Profound change for the media landscape

Profound changes in the media landscape

An overview of how to engage appropriately with digital and social media, using the five Cs of Choice, Context, Control, Communication and Communities as guiding principals.  Learn how to become part of your audience’s online journey, not just a final destination, creating communications threads that will keep pulling customers back to you. (This article was first published in the event report for the AMA’s Press and PR Summit 2011).

Article snippet

  • Choice an explosion of choice in media channels: television, websites, but also there were more books and magazines published last year worldwide than ever before.
  • Context a change in the contexts in which we consume and create media. It isn’t odd to be reading newspapers on the phone, downloading video in all sorts of places.
  • Control — control of what we choose to do with these media. And the web is all about our choices and what we want to do next — and that applies to games too. It is a massive shift but we do take it for granted. This is worth bearing in mind in our work place. What does control mean for the project you are briefing or creating? How much control have you given to the ‘people formerly known as the audience’?
  • Communication — we routinely take advantage of communication technologies that five or ten years ago were the domain of professionals, whether it’s an HD camera on the back of an iPad or the capability to blog and publish.
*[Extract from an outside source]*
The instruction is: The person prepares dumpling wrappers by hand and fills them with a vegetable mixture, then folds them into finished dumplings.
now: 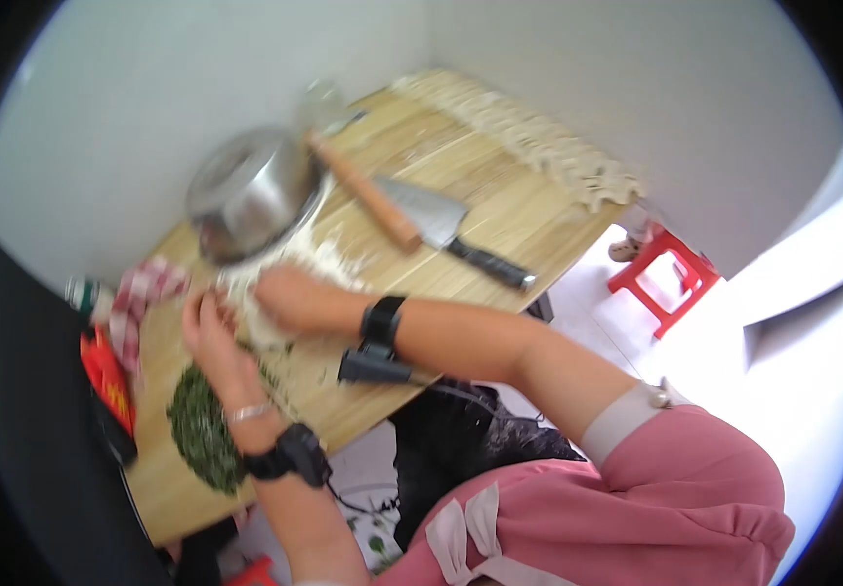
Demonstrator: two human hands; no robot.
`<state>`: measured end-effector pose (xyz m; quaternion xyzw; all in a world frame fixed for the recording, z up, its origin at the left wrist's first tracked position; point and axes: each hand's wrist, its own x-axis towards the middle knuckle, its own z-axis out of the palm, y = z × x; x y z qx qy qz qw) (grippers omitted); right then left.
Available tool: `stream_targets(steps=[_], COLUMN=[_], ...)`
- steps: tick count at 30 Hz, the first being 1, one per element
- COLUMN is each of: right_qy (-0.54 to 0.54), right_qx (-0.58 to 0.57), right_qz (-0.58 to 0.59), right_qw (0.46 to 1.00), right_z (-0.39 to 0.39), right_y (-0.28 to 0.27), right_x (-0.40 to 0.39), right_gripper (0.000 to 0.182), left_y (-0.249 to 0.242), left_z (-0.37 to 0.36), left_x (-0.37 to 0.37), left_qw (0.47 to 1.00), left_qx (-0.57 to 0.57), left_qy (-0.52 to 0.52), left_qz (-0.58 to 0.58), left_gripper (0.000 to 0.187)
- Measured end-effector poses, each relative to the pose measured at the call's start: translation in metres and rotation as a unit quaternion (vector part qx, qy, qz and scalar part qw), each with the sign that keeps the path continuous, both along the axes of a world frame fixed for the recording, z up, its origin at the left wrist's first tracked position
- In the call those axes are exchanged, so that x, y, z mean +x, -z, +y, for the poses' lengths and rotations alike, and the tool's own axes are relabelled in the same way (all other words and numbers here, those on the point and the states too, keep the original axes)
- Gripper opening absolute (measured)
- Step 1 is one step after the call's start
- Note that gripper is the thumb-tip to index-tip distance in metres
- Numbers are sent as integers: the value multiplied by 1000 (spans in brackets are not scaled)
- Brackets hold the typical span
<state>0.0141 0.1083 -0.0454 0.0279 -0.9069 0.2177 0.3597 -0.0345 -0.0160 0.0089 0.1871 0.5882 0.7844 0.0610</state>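
Observation:
My left hand (214, 337) is above the near left of the wooden table, its fingers bent and blurred. It seems closed, and whatever is between the fingers is hidden. Close beside it, my right hand (295, 298) is curled into a fist-like shape over a patch of white flour (338, 259); its fingertips are hidden. A mound of chopped green leaves (202, 425) lies by my left wrist, partly behind it. Beyond my hands, an upturned steel pot (255, 190) stands at the edge of the flour.
A rolling pin (368, 190) lies by a cleaver (431, 210) on the wooden table (509, 230). Pale dough pieces (519, 127) line the far edge. At the left are a checked cloth (148, 288) and red packet (107, 376); a glass jar (324, 105) is at the back. A red stool (664, 283) stands on the floor.

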Motion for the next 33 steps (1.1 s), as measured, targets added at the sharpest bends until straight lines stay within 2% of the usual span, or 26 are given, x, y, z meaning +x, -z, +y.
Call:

We use what were formerly known as professional media in ways we wouldn’t have believed just a few years ago to communicate with each other and with specialist groups. This is one of the ideas at the heart of today, the break down in the boundaries between ‘professional’ and ‘amateur’.
  • Communities — we are all members of shifting groups. These are no longer necessarily about place, but about our history, our interests, where we are in any one moment for instance on FourSquare.